Wherever a line of the data contains "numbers", copy that line.
*** Block opens ***
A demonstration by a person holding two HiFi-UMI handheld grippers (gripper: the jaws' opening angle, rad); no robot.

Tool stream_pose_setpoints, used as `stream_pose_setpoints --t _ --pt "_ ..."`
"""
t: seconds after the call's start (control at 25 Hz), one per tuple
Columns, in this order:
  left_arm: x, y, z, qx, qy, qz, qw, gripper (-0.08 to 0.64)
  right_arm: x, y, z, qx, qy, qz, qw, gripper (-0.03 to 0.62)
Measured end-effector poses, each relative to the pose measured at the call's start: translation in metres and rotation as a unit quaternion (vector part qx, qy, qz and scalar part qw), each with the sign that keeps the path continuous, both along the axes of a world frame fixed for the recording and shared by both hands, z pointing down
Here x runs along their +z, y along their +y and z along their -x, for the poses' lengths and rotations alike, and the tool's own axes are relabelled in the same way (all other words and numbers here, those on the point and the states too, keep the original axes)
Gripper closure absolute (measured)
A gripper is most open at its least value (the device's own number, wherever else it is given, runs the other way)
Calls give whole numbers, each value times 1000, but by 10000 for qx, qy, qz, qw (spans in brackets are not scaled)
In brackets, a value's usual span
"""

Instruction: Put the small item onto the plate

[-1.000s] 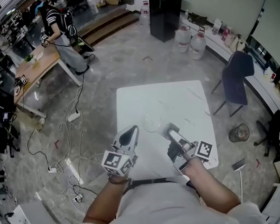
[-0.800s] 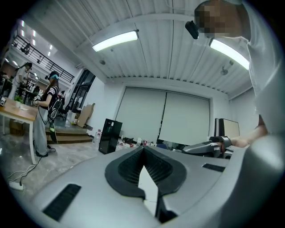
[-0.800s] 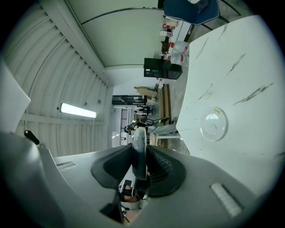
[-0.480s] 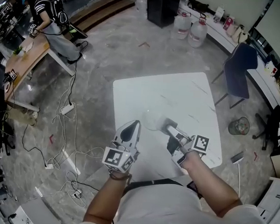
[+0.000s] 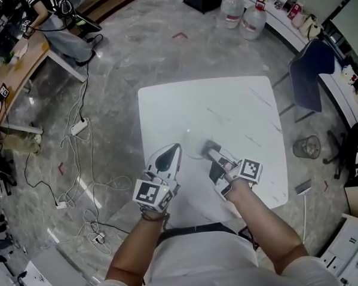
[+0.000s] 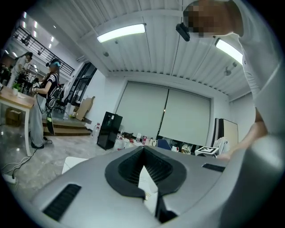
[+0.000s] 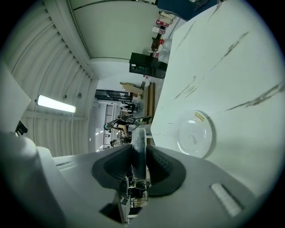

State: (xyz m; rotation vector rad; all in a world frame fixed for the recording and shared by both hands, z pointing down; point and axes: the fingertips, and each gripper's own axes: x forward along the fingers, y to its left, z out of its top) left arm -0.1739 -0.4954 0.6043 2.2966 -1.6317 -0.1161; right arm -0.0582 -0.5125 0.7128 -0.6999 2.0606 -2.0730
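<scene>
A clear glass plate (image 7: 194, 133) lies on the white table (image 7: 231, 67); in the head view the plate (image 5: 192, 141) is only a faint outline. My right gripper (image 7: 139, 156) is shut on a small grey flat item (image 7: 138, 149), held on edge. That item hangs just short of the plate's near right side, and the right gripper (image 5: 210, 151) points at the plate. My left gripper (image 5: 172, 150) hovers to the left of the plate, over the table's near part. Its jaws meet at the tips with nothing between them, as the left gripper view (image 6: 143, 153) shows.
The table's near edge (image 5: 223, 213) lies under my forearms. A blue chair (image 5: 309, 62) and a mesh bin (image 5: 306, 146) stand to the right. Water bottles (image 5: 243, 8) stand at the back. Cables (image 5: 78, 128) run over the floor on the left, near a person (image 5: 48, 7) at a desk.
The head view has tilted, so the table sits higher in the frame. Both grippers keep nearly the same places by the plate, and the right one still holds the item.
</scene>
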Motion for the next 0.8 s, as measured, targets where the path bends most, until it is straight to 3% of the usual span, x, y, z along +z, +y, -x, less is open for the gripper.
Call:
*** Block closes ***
● OUTPUT BELOW:
Here x runs along their +z, y along their +y and z along their -x, for the poses' lengths and rotations alike, and the tool's own axes are relabelled in the same way (all other words and numbers here, those on the point and the states too, keep the original axes)
Calls give whole numbers, each value times 1000, but by 10000 for qx, qy, qz, qw (spans in brackets are not scaled)

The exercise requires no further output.